PSF is also working on transferring the burden of proof. Instead of consumers having to check and choose, they are asking producers to declare their care products free of microplastics. Look for the ‘Zero plastic inside’ logo for a product that is guaranteed 100% free of microplastics.

Check the recent research (UNEP report ‘Plastic in Cosmetics’, 2015) to understand the problem of microbeads and nanoplastics in personal care products.

Check whether the products you are buying or the ones on your bathroom shelf contain microplastics by looking for the following ingredients: polyethylene (PE), polypropylene (PP), polyethylene terephthalate (PET), polymethyl methacrylate (PMMA), polytetrafluoroethylene (PTFE), and nylon.

Microbeads in Products2 - 864 x 1024

Ecophiles Green Tips to Go Natural

For DIY scrubs, a Honey plus Baking Soda is your best bet. Also use natural exfoliants like Sugar mixed with Olive, Jojoba or Almond Oil.

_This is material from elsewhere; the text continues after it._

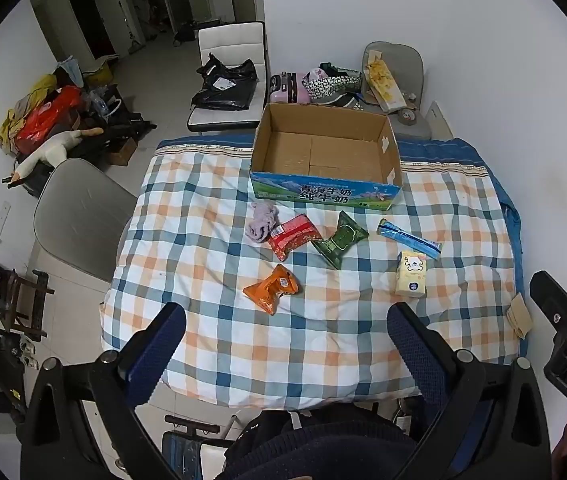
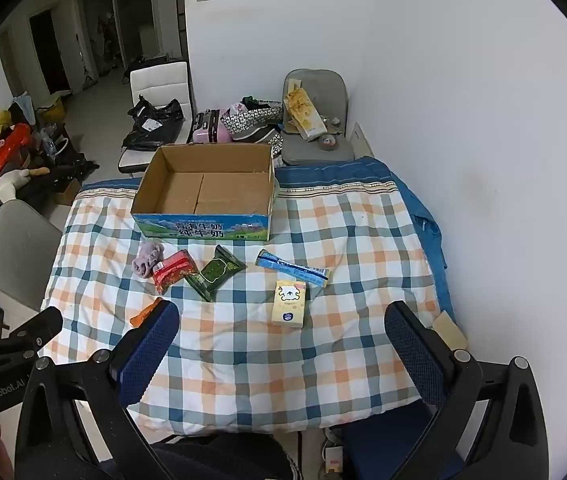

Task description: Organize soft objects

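An open, empty cardboard box [image 1: 325,150] [image 2: 203,188] stands at the far side of the checked quilt [image 1: 211,344] [image 2: 243,368]. In front of it lie a purple cloth [image 1: 261,222] [image 2: 146,260], a red packet [image 1: 293,236] [image 2: 173,271], a green packet [image 1: 339,238] [image 2: 214,271], a blue tube-like pack [image 1: 409,238] [image 2: 292,268], a yellow tissue pack [image 1: 410,273] [image 2: 289,303] and an orange packet [image 1: 272,289] [image 2: 145,312]. My left gripper [image 1: 285,320] is open and empty above the near quilt. My right gripper [image 2: 281,320] is open and empty too.
A grey chair [image 1: 79,216] [image 2: 17,252] stands left of the table. A white chair with a black bag [image 1: 227,84] [image 2: 155,124], a pink suitcase [image 1: 285,88] and another grey chair with clutter [image 1: 393,80] [image 2: 315,120] stand behind. A white wall runs along the right.
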Motion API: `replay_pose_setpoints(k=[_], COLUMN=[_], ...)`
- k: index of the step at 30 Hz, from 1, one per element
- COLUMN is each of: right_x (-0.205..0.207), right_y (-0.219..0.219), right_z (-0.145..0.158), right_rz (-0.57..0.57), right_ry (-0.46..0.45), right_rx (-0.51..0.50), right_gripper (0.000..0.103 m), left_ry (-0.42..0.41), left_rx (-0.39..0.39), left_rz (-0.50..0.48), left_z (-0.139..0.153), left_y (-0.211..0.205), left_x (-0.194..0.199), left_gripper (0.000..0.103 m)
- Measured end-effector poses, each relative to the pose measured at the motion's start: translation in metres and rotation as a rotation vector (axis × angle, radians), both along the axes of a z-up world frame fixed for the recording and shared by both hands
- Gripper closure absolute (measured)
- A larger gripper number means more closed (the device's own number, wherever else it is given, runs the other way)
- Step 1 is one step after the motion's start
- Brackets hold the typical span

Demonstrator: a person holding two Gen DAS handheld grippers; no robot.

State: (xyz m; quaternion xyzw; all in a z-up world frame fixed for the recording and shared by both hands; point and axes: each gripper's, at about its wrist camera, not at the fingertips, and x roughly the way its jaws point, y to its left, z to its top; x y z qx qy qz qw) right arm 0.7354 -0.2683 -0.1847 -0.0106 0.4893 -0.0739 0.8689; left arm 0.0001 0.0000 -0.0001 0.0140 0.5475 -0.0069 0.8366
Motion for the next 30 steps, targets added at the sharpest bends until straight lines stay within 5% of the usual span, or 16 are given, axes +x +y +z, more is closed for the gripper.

A Sea Salt scrub is great for dry skin – mixed with Lavender essential oil, the minerals stimulate cell growth. Oatmeal is a great gentle exfoliant for sensitive skin – mix with Honey or Yogurt, for moisturizing effects.

For Body scrubbing, consider using traditional products like a washcloth or a Terracotta Pumice Stone. You can also DIY your own body scrub using Chickpea flour, orange peel and multani mitti.

Coconut Oil and Almond Oil make for great Body Moisturizers. For light Face Moisturizers, use Argan and Rosehip Oil.

Toothpaste alternatives like Sea Salt and Baking Soda are gaining popularity. Mix with peppermint or orange essential oil for that fresh feeling.

Mix Coconut Oil and Aloe Vera gel to cook up the perfect moisturizing Shaving Cream. Add essential oils for that soothing sensation. Those looking for a gel can use Liquid Castille Soap mixed with Essential Oils and Honey.

Ditch the Dye. Try Henna mixed with Indigo for a natural alternative to chemical Hair Colors.

For Shampoo try Liquid Castille Soap mixed with brewed Green Tea and Honey. And use Coconut Oil based Deep Conditioning hair packs with avacado, egg whites, and unflavored yogurt.